The authors tackled the trade-off between accuracy and computational efficiency in quantum transport simulations for nanoelectronics by developing DeePTB-NEGF, an integrated framework that achieved 2-3 orders of magnitude acceleration while maintaining accuracy, as demonstrated in applications like break junction simulations and carbon nanotube field-effect transistors.
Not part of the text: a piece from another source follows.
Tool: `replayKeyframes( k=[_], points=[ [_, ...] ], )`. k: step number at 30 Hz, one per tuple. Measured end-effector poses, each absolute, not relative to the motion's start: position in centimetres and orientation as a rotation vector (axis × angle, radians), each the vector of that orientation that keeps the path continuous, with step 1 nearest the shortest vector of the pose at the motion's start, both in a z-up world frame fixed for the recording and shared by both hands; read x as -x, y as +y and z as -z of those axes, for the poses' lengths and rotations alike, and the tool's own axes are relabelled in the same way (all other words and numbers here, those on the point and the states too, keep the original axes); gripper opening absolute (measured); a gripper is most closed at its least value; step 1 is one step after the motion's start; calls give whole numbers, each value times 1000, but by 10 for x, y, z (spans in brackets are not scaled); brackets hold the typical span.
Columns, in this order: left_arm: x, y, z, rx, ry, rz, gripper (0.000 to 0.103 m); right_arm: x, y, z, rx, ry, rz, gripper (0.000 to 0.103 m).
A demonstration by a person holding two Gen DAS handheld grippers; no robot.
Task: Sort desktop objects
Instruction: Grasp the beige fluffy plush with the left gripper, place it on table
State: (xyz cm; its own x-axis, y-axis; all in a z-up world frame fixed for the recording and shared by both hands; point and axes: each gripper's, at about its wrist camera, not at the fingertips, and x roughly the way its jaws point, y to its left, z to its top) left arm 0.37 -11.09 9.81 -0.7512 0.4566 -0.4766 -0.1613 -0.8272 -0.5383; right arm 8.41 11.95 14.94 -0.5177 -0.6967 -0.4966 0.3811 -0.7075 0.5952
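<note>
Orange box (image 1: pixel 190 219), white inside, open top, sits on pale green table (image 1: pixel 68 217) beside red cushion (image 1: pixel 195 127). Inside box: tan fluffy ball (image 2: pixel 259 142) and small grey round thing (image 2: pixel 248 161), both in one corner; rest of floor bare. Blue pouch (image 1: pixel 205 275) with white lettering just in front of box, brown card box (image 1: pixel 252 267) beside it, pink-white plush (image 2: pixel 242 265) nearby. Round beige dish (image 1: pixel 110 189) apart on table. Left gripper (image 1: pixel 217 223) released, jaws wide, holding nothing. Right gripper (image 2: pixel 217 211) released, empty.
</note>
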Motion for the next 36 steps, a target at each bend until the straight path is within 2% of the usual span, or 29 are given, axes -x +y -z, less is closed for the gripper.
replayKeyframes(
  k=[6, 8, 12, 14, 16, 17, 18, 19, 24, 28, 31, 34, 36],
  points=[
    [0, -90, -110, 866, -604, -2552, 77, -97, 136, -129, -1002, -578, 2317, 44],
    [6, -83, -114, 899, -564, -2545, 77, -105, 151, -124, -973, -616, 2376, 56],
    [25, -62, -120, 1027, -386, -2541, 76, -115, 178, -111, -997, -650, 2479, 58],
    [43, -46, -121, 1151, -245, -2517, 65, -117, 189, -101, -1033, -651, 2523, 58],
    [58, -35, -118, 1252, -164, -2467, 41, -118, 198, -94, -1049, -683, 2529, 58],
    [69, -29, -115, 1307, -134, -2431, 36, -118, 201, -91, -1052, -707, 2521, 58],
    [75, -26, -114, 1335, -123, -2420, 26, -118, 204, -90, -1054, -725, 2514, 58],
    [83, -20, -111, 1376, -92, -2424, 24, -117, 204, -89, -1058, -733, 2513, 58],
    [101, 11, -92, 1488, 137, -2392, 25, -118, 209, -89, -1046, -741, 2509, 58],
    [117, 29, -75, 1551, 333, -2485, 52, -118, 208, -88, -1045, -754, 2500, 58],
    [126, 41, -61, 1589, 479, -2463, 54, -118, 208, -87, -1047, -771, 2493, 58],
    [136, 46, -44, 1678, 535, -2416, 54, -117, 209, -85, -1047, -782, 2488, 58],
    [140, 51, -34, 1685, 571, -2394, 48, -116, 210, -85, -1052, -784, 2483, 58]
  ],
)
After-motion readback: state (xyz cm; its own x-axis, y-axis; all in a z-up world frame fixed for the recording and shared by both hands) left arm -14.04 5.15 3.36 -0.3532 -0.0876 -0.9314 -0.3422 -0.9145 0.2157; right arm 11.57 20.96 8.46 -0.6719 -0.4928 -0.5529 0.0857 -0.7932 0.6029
Quantum transport simulations are essential for understanding and designing nanoelectronic devices, yet the long-standing trade-off between accuracy and computational efficiency has limited their practical applications. We present DeePTB-NEGF, an integrated framework combining deep learning tight-binding Hamiltonian prediction with non-equilibrium Green's Function methodology to enable accurate quantum transport simulations in open boundary conditions with 2-3 orders of magnitude acceleration. We demonstrate DeePTB-NEGF through two challenging applications: comprehensive break junction simulations with over $10^4$ snapshots, showing excellent agreement with experimental conductance histograms; and carbon nanotube field-effect transistors (CNT-FET) at experimental dimensions, reproducing measured transfer characteristics for a 41 nm channel CNT-FET ($\sim 8000$ atoms, $3\times10^4$ orbitals) and predicting zero-bias transmission spectra for a 180 nm CNT ($\sim 3\times 10^4$ atoms, $10^5$ orbitals), showcasing the framework's capability for large-scale device simulations. Our systematic studies across varying geometries confirm the necessity of simulating realistic experimental structures for precise predictions. DeePTB-NEGF bridges the longstanding gap between first-principles accuracy and computational efficiency, providing a scalable tool for high-throughput and large-scale quantum transport simulations that enables previously inaccessible nanoscale device investigations.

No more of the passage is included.